You get a procedure done that you’re supposed to get done, a colonoscopy. You read the information in your health plan that says, “We cover screenings, screenings are free,” but if you find something it’s not covered. I went in and got it done thinking, I’m perfectly healthy, there’s nothing wrong with me. “Oh no, we had to take something out.” Well I’m glad they found it… Now it’s like I get this series of bills. Now the premium is higher than it was and you have medical bills. What I’ve done is I’ve not gone in to get blood screens anymore because I don’t know what they’re going to pay for.5. Every state should form a Basic Health Plan (BHP), an option the ACA provides to states. A BHP is a Medicaid-like plan with low cost sharing, open to residents with incomes up to 200% of the Federal Poverty Level who would otherwise be eligible for private plan subsidies. So far, only Minnesota and New York have formed them.
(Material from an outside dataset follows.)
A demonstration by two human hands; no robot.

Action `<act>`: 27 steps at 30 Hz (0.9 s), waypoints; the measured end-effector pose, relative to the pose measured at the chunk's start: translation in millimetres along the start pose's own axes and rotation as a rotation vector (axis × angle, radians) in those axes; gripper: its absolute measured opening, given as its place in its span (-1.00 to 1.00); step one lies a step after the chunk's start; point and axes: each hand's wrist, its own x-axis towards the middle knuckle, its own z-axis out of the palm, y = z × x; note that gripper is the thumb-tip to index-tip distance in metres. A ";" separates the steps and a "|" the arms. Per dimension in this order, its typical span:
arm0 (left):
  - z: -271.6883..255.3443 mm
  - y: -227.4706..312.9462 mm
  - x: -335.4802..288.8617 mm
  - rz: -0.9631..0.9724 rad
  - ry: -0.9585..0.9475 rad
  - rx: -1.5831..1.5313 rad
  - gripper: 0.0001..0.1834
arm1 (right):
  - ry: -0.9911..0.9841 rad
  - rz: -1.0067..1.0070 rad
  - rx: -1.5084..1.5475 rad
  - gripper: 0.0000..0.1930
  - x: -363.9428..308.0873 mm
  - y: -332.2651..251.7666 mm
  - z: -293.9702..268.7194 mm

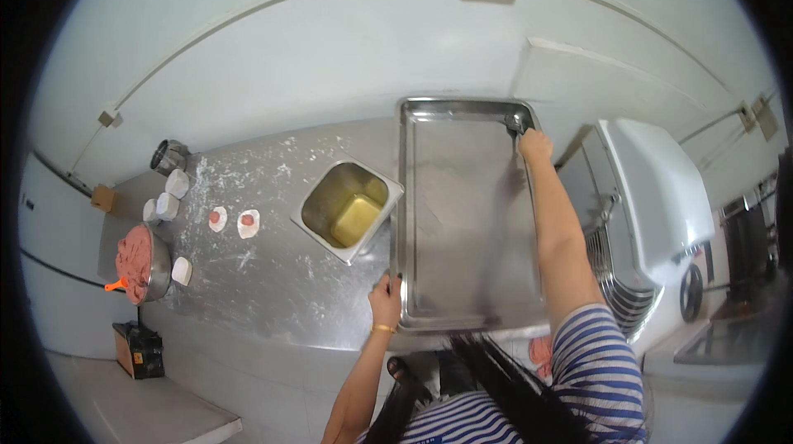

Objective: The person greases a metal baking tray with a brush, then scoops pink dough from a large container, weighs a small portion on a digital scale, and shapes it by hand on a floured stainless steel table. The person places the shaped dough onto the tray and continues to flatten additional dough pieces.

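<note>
"One shallow rectangular metal tray (467,221) lies on the smooth surface (273,287); how are the hands?"

"Left hand (385,303): fingers curled about the tray's near left edge. Right hand (535,145): closed around a small dark utensil (514,123), kind too blurred to tell, at the tray's far right corner."

"And left of the tray?"

"Just beside it, a deep square steel pan (320,206) of yellow liquid (359,219); farther, white powder (285,170), two flat dough rounds (248,234) and a round bowl (160,266) heaped with coarse pink paste (134,254)."
</note>
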 end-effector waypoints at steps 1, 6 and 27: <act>2.4 -2.8 0.0 0.030 0.018 -0.016 -0.74 | -0.055 0.029 0.003 -0.72 -10.4 13.2 -14.2; 6.2 -11.4 2.8 0.084 0.052 0.012 -0.70 | -0.294 -0.097 -0.137 -0.72 -113.1 75.1 -48.6; 3.3 -12.0 -7.3 0.131 -0.081 0.053 -0.62 | -0.464 -0.442 -0.022 -0.58 -362.6 78.2 -66.1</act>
The simplicity and cost structure, with a required actuarial value of at least 94%, is more appropriate to low income enrollees than the plethora of marketplace choices.
Under the ACA, the federal government will fund the BHP to the tune of 95% of what premium tax credits for private plans would have cost for residents up to 200% FPL had the state not formed the BHP. That funding formula should be reformed, as it makes BHPs more feasible for states with high private plan premiums than for states with low premiums.
6. States should consider seeking ACA "innovation waivers" to extend BHP eligibility beyond 200% FPL. Doing so might weaken the state's ACA marketplace, and its broader individual market. Which raises the question: why have a private individual market for health insurance at all? In New York and Minnesota, the BHPs are actually mini-marketplaces of plans administered by managed care organizations. Why not have the whole market for adults under age 65 who lack access to employer-sponsored insurance be a market with a public (state) payer and competing plans administered by private companies?
Thanks for an energetic article -- no one else in the blogosphere might have written this so directly.
ReplyDeleteI found your comments about medical debt to be very poignant. The enrollees were disappointed that many debts could not be forgiven. (I thought there was a provision to cover recent bills when a person enrolled in Medicaid -- but maybe not.
Anyways, I have maintained for several years that medical debt is unconscionable debt. Not because providers are unusually cruel -- they are not -- but because this debt would never have occurred if the health care of the poor took place in fully funded public clinics and hospitals.
But county hospitals were abandoned throughout the last 50 years, sometimes by the counties themselves due to the tax burden, and sometimes for profit.
If my own little versions of universal medicare did nothing else but socialize medical debt,that would be an advance.